▸ **Task to complete**
Only the text belongs in the copy. Transcribe the data exactly and drop any pictures.
[Opening Material for this task section]
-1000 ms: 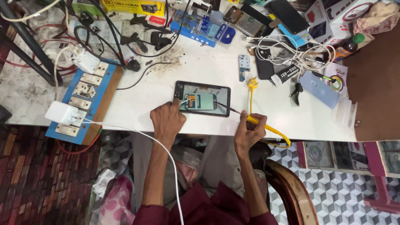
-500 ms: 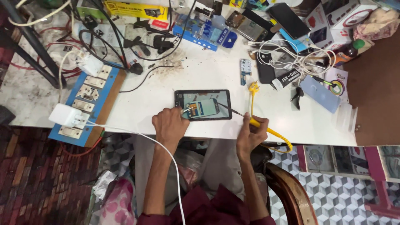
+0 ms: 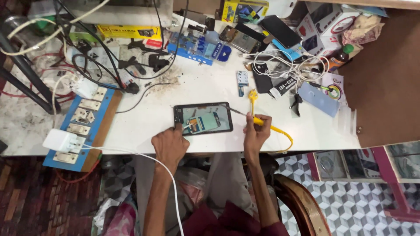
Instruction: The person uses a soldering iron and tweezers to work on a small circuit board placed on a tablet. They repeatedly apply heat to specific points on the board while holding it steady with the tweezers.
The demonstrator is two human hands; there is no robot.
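The left hand (image 3: pixel 170 146) presses fingers on the opened phone (image 3: pixel 203 119); just right of the phone, the right hand (image 3: pixel 255 134) is clamped on a yellow soldering iron (image 3: pixel 258 121)

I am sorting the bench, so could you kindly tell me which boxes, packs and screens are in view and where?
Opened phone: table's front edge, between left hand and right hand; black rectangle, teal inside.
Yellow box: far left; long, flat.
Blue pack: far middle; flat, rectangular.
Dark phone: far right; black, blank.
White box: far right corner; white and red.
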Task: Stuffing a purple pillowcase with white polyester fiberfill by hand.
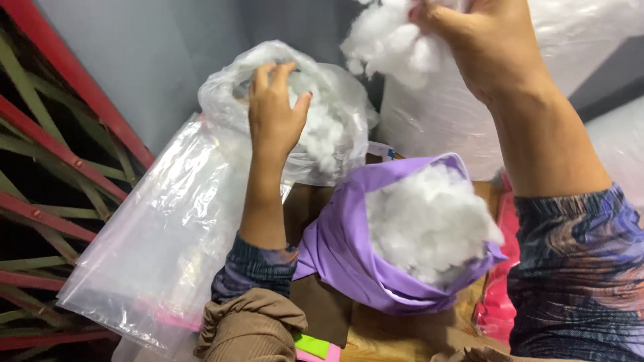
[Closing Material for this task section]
▸ **Expected answer**
-1000 ms: 
-500 ms: 
+0 ms: 
Instruction: The person uses a soldering iron and tweezers to work on a small circuit board placed on a tablet. They repeatedly apply heat to specific points on the board while holding it steady with the tweezers.
The demonstrator is two human hands; there is no robot.
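The left hand (image 3: pixel 170 146) presses fingers on the opened phone (image 3: pixel 203 119); just right of the phone, the right hand (image 3: pixel 255 134) is clamped on a yellow soldering iron (image 3: pixel 258 121)

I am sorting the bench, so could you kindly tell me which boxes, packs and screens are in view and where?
Opened phone: table's front edge, between left hand and right hand; black rectangle, teal inside.
Yellow box: far left; long, flat.
Blue pack: far middle; flat, rectangular.
Dark phone: far right; black, blank.
White box: far right corner; white and red.
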Task: Stuffing a purple pillowcase with white polyester fiberfill by hand.

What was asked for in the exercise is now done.